Risk factors associated with congenital hypothyroidism: a case-control study in southeast Iran

Background and aim: Congenital hypothyroidism (CH) is known as one of the most common preventable cause of mental retardation. This study aimed to determine factors associated with CH in Iran. Methods: This case-control study was conducted on 160 children under one year old in Zahedan in southeast Iran in 2016. The neonates who were born from March 1, 2015 to March 19, 2016 and had undergone a screening program for CH were the study population. The neonates with serum TSH > 10mIu/L and T4 < 6.5 or TSH > 30 mIu/L were considered as a case group. Each case was individually matched for sex, age at birth and place of residence with three neonates with normal TSH and T4 titers as a control group. Data was gathered using a standard checklist and analyzed using SPSS 20 and statistical tests, such as Chi-square and Fisher’s exact tests. Multivariable logistic regression analysis was also used to identify independent predictors of CH. Results: About 25 of the 40 patients with CH (62.5%) were male who, in the univariate analysis, the following explanatory factors had no significant association with CH: history of parental consanguinity, type of delivery, weight at birth, height at birth, age of mother, sampling time, nationality, and birth season (p>0.05).
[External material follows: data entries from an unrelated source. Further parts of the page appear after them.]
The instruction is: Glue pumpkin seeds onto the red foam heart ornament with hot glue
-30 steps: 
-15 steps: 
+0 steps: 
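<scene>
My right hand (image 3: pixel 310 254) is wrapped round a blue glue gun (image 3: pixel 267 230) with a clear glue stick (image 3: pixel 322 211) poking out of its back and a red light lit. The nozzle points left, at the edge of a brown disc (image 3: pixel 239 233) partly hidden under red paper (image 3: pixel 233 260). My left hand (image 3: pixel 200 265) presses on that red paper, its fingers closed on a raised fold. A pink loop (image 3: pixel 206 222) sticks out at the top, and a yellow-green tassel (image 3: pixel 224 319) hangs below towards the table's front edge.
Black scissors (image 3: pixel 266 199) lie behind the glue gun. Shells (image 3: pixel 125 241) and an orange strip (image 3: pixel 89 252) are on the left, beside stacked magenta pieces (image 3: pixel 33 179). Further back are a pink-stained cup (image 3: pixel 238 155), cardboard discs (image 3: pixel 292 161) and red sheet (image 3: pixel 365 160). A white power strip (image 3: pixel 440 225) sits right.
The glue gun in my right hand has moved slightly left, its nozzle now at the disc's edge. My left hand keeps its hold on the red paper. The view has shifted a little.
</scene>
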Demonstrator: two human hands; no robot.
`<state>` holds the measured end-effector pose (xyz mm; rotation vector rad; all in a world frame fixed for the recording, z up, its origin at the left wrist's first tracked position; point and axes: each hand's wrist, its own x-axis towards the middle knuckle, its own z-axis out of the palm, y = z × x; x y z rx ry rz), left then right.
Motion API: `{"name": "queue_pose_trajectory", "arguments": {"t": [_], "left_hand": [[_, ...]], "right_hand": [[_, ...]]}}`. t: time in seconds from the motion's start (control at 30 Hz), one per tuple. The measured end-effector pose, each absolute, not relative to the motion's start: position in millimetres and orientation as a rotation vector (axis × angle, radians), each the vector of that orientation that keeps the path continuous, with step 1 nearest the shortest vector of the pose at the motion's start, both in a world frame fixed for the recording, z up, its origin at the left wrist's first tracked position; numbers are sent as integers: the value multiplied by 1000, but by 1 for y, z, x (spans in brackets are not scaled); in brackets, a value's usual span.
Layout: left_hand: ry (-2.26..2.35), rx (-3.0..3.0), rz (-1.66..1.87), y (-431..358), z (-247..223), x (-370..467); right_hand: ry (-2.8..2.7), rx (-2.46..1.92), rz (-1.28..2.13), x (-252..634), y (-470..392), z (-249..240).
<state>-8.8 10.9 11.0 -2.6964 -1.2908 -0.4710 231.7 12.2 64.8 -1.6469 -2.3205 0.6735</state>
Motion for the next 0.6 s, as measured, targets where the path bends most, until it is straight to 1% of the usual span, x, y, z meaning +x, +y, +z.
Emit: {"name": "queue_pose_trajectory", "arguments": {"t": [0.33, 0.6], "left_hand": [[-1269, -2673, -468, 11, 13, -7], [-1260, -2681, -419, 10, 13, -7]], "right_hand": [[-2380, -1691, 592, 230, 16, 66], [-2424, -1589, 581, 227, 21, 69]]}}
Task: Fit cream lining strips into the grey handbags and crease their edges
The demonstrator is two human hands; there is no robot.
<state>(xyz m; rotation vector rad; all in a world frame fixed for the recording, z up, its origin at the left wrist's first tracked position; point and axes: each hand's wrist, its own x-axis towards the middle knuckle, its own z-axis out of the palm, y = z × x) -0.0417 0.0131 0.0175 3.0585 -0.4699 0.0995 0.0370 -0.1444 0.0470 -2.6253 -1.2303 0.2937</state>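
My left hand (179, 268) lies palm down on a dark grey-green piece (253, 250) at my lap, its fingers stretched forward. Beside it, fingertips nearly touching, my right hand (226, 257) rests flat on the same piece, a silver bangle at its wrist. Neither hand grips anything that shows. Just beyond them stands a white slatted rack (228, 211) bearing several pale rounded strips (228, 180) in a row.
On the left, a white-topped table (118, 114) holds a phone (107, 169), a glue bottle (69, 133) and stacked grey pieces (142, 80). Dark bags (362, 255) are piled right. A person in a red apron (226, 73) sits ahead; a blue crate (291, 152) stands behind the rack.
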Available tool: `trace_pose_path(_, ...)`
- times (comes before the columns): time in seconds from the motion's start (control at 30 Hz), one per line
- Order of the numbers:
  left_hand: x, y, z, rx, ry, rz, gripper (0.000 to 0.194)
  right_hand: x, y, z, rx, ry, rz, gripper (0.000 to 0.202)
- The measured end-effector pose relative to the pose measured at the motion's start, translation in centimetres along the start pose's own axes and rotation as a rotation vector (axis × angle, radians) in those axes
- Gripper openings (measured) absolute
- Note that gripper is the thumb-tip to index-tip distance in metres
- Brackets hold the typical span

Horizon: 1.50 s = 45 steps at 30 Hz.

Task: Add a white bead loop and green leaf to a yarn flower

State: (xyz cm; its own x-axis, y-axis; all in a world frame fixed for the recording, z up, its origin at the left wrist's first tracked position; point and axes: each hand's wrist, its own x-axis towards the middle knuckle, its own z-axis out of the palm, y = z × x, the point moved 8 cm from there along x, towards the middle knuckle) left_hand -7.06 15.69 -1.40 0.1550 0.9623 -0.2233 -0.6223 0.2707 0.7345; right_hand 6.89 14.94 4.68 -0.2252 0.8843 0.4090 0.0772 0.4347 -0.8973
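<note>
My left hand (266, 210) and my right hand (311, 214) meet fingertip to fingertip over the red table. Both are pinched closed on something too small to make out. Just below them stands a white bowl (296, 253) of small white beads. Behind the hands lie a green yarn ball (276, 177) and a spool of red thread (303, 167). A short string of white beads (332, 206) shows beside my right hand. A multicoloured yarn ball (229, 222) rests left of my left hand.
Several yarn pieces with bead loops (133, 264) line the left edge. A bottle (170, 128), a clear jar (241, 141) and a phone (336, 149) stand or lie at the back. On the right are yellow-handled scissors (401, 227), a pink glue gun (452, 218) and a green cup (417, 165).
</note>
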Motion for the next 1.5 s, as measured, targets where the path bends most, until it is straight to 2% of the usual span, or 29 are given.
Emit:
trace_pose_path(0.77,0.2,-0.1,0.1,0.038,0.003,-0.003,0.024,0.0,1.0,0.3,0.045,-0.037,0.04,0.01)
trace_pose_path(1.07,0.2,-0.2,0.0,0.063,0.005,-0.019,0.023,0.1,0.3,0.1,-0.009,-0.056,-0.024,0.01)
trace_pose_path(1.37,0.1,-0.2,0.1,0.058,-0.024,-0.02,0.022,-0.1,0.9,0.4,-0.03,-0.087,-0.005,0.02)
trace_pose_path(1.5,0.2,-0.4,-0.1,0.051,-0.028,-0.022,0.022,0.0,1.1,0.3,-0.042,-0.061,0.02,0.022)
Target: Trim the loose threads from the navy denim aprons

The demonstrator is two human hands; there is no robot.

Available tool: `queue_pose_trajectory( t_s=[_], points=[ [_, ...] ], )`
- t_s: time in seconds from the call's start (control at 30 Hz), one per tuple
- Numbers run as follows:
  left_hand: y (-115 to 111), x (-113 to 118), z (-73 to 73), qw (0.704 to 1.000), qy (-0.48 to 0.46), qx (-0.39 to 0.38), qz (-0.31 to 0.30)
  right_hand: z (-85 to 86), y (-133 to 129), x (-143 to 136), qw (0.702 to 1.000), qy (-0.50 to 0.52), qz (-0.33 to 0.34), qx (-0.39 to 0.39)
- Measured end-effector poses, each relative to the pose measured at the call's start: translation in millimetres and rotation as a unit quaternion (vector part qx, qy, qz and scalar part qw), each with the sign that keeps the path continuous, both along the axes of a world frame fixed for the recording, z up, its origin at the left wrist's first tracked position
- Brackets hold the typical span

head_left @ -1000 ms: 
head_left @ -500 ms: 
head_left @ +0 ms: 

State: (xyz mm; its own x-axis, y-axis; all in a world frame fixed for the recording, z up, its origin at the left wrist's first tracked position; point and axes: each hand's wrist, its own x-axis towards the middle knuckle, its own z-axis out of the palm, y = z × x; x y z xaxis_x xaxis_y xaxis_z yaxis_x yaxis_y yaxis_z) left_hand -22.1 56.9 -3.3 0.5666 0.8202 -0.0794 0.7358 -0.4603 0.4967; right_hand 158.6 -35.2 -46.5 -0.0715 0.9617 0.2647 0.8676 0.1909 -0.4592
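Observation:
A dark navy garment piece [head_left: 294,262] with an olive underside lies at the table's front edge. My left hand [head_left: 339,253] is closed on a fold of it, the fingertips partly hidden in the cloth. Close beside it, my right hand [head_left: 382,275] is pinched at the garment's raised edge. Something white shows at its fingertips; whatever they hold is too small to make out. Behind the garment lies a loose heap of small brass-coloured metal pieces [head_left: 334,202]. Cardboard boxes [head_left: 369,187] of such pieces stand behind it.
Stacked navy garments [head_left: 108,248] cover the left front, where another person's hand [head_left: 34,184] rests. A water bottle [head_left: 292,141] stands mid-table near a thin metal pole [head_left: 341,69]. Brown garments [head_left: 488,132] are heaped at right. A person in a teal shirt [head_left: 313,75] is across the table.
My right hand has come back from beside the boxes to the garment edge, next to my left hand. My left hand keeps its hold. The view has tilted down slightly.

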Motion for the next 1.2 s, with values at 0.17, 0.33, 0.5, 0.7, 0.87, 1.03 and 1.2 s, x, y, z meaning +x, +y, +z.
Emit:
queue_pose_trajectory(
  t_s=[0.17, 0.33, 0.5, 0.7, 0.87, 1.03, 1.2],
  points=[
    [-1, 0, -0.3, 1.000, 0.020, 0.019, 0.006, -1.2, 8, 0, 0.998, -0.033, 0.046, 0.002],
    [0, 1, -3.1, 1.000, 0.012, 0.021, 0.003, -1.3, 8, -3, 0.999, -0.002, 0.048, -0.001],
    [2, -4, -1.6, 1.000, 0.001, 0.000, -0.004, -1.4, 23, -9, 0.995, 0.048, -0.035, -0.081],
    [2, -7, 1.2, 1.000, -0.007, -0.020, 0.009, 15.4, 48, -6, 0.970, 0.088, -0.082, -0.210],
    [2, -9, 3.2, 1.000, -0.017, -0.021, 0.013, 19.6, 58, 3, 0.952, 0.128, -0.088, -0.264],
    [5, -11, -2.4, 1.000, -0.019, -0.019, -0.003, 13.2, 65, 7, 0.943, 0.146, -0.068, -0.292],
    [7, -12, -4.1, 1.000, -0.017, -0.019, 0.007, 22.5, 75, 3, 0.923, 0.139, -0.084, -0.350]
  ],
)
Although, multivariate analysis showed no significant association between the studied factors and risk of CH (p>0.05), the likelihood of CH was greater among neonates born to consanguineous parents (AOR: 1.78, 95% CI: 0.82-3.89), those who were born to lower height at birth (AOR: 1.82, 95% CI: 0.85-3.91), neonates born to mothers younger than 18 years (AOR: 2.43, 95% CI: 0.57-10.29) and those who were born in the summer (AOR: 1.76, 95% CI: 0.57-5.44). Conclusion: None of the studied factors were predictors for CH. Since consanguineous marriages are frequent in the province, and it may be a major contributory factor, future studies should be conducted on the genetic causes.